Abstracts scanned from text submitted for November 1994 DOE Human Genome Program Contractor-Grantee Workshop. Inaccuracies have not been corrected.

CGH Imaging for Routine Use

Damir Sudar[1,5], Jim Mullikin[1], Steve Lockett[1], Jim Piper[3,1], Gus van der Feltz[4,1], David Kaszuba[2], Mark de Kanter[4,1], Dan Pinkel[2,1], Joe Gray[2,1]
[1]Resource for Molecular Cytogenetics; MS 74-157; Lawrence Berkeley Laboratory; 1 Cyclotron Road; Berkeley, CA 94720. [2]University of California, San Francisco, CA. [3]Medical Research Council, Edinburgh, UK. [4]Delft University of Technology, Delft, The Netherlands. [5]Corresponding author

The Resource for Molecular Cytogenetics at LBL/UCSF uses CGH analysis for research into many different tumors and cell types potentially containing genetic abnormalities. In a typical CGH application test and reference genomic DNA, each labeled with a different fluorochrome, are hybridized to normal metaphase chromosomes. The ratio of intensity of the 2 fluorochromes along the length of the chromosome is proportional to the local DNA copy number. Around 25 researchers routinely perform CGH experiments which puts special requirements on the systems used for the analysis. The typical rate of image acquisition is 100 Mbytes/day of compressed data on 2 digital imaging microscopes; 5 workstations are used for analysis and image data is maintained on multiple servers and storage systems. We describe the CGH imaging procedures in use at the Resource and their implementation for routine use.

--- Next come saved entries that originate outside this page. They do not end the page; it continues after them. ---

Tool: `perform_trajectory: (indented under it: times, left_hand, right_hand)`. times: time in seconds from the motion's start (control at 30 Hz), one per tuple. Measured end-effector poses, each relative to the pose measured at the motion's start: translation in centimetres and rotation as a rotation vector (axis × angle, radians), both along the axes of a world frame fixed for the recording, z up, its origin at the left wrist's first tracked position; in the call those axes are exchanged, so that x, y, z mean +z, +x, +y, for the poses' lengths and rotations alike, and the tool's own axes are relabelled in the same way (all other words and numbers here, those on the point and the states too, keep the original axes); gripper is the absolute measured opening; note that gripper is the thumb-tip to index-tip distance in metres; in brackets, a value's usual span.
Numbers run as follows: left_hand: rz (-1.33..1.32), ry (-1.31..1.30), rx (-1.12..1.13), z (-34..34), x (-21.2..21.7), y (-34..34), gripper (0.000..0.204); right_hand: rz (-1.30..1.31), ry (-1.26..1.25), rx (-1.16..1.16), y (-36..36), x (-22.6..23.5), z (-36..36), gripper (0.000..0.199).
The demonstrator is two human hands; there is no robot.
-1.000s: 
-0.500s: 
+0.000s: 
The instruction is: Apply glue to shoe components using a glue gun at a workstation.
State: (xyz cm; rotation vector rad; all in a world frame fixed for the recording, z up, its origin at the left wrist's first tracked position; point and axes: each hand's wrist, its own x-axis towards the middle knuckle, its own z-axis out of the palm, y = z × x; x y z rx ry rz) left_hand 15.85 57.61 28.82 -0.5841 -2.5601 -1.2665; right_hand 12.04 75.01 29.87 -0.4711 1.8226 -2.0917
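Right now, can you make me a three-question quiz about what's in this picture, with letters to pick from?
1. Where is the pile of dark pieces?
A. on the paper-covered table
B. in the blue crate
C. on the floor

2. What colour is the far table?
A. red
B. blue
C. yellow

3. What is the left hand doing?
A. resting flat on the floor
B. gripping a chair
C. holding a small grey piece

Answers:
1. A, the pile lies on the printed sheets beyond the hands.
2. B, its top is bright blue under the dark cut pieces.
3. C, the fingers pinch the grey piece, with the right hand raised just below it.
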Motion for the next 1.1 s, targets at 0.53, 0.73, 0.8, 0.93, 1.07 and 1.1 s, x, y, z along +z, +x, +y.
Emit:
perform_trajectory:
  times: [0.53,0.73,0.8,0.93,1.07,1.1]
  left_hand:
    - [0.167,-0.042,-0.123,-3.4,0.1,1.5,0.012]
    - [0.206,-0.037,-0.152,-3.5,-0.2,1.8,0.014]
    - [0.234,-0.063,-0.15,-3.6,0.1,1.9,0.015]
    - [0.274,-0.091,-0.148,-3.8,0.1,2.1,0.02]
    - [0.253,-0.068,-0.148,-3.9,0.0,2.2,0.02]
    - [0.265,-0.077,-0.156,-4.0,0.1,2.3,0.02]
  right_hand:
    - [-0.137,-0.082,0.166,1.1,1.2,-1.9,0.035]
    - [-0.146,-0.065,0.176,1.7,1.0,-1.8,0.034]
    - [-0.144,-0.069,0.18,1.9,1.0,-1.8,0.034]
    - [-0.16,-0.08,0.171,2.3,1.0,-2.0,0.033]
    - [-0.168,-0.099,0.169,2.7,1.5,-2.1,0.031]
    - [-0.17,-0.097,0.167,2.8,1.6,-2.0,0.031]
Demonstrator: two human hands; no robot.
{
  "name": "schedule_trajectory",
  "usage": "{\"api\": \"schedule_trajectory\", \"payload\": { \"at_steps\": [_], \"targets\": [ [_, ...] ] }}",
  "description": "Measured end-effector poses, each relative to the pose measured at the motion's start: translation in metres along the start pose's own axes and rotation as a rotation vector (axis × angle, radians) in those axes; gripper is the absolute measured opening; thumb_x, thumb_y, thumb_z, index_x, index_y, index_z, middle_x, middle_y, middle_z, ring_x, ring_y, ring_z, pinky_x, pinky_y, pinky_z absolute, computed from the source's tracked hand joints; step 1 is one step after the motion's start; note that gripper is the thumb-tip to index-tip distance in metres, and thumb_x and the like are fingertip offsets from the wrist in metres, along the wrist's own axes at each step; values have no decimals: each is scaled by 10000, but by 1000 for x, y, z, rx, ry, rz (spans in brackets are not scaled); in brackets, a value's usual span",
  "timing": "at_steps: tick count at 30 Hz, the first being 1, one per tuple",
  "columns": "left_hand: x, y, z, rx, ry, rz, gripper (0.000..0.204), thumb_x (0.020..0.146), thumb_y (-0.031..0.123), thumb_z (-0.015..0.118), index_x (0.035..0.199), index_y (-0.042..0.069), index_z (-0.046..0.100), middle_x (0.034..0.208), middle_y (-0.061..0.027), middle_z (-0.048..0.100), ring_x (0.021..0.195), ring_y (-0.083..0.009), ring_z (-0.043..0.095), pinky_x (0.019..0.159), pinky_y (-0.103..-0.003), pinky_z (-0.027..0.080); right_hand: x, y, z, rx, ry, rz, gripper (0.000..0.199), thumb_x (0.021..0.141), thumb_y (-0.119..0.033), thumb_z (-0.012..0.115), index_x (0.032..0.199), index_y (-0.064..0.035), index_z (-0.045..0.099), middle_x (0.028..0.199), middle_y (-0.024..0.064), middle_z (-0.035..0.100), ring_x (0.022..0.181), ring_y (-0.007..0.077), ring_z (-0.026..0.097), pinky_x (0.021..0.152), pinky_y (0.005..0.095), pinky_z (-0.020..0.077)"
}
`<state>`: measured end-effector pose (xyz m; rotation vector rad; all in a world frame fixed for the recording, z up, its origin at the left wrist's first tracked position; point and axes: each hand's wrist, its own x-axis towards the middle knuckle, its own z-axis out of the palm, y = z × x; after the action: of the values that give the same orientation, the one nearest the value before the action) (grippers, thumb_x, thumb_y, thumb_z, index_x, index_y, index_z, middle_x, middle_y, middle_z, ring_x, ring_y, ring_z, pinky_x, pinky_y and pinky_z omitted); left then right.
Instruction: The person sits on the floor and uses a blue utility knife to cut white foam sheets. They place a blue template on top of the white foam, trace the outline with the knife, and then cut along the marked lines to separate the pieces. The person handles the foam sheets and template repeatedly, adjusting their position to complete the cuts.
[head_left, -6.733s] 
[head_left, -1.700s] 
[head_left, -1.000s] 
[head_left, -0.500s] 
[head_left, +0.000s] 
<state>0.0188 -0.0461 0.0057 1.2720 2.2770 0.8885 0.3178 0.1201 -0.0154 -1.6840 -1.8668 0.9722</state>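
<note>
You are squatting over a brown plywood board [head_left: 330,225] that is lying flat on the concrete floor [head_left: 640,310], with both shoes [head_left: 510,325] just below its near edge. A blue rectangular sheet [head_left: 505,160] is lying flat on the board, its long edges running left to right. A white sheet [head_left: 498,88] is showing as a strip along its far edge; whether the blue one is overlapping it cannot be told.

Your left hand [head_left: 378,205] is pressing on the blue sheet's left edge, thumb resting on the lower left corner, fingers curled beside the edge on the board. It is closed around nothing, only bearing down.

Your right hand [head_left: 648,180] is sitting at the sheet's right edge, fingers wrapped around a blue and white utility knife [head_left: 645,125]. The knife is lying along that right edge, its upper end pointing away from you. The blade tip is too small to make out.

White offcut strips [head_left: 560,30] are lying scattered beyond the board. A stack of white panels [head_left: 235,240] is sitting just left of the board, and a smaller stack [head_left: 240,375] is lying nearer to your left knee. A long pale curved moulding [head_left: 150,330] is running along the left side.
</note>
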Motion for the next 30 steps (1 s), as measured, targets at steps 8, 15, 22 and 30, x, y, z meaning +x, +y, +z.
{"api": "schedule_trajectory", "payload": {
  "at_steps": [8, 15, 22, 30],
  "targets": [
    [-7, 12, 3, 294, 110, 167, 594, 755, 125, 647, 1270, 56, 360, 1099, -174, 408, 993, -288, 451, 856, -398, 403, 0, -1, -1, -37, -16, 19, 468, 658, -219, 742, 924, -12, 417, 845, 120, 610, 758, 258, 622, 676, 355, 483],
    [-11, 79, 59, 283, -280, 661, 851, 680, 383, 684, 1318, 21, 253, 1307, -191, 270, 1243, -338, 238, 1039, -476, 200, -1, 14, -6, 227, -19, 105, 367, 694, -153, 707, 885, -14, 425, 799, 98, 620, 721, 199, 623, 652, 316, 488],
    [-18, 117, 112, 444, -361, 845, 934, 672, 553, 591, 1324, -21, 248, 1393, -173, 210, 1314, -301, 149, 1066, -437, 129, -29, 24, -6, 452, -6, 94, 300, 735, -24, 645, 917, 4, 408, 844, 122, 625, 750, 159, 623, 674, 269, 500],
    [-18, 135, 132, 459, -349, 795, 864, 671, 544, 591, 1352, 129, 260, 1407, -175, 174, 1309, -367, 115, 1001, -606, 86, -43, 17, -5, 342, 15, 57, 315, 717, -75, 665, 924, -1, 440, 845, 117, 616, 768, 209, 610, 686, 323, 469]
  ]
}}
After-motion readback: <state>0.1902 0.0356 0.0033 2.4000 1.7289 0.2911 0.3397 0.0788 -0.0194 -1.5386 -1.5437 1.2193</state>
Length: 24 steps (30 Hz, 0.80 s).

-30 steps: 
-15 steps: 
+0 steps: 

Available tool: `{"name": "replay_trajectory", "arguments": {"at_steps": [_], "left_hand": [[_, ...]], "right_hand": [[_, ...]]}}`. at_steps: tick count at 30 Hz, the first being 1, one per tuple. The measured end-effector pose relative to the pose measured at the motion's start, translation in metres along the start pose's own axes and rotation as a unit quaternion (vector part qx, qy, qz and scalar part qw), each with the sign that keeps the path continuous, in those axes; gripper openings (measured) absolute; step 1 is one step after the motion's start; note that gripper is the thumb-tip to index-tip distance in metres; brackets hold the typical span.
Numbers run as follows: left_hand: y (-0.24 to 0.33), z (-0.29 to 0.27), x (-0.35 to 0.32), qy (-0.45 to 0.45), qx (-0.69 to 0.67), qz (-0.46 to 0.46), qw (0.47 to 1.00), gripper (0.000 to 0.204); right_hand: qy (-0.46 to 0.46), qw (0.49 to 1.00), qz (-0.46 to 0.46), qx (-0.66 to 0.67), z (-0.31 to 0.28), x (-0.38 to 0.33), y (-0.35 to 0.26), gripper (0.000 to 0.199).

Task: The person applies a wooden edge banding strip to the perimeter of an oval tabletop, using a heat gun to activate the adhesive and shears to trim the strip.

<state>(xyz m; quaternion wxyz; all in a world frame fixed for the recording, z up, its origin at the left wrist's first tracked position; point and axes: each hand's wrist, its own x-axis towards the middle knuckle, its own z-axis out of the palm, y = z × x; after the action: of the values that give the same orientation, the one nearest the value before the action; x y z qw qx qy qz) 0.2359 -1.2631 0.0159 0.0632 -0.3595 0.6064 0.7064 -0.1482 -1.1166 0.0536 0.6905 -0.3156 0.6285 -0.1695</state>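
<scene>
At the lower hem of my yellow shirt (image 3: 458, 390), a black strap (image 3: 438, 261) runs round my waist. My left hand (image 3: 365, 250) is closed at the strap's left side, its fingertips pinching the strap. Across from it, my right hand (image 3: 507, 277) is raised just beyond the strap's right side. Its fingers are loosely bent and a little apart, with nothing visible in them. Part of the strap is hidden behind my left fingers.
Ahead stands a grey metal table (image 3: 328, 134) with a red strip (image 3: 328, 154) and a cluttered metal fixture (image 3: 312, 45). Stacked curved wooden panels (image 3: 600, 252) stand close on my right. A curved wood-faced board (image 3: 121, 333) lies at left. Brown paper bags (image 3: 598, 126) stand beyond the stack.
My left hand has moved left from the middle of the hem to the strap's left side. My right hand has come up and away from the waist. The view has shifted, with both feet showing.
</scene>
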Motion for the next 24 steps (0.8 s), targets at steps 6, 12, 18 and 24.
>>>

Data is obtained from CGH experiments using a digital imaging microscope (QUIPS) which we developed. QUIPS emphasizes straightforward acquisition of multi-color fluorescence images of high quality. User-friendly programs have been developed for convenient and rapid acquisition of the required images which are automatically stored on the fileserver in a single dataset. Fully automated routines take care of migration of older datasets to a tape robot based storage system to make space for new data. Image data stays on the local fileserver for an average of 4 months which gives the researcher time to analyze it. Data archived on the tape robot system can be recalled overnight.

Images stored on the fileserver are recalled on one of the analysis workstations using programs under SCILimage. Individual fluorochrome images are read in from the dataset for visual analysis and for semi-automated processing according to Piper et al. [1]. Visual analysis consists of inspection of the individual fluorochrome images and multi-color compositions. Semi-automated processing begins with chromosome segmentation based on the counterstain and reference DNA images after background correction and is followed by a cluster detection and decomposition step [2]. Normalizers for each DNA image are calculated from the derived segmentation mask. Chromosome identification is done visually after image enhancement of the counterstain image. We are working on the integration of computer-assisted karyotyping techniques from standard cytogenetics to facilitate the identification of chromosomes. For each chromosome a local background is calculated and a profile is extracted for both hybridization images by integrating the background corrected and normalized pixel values along slices orthogonal to the chromosome axis. A division of the 2 profiles yields the CGH ratio profile for this chromosome.

The ratio profiles for multiple chromosomes are averaged to reduce noise and displayed in a "copy number karyotype" with a choice of variability measures. A typical number of chromosomes used is 4. Significant deviations from the ratio value of 1.0 are noted as amplifications or deletions.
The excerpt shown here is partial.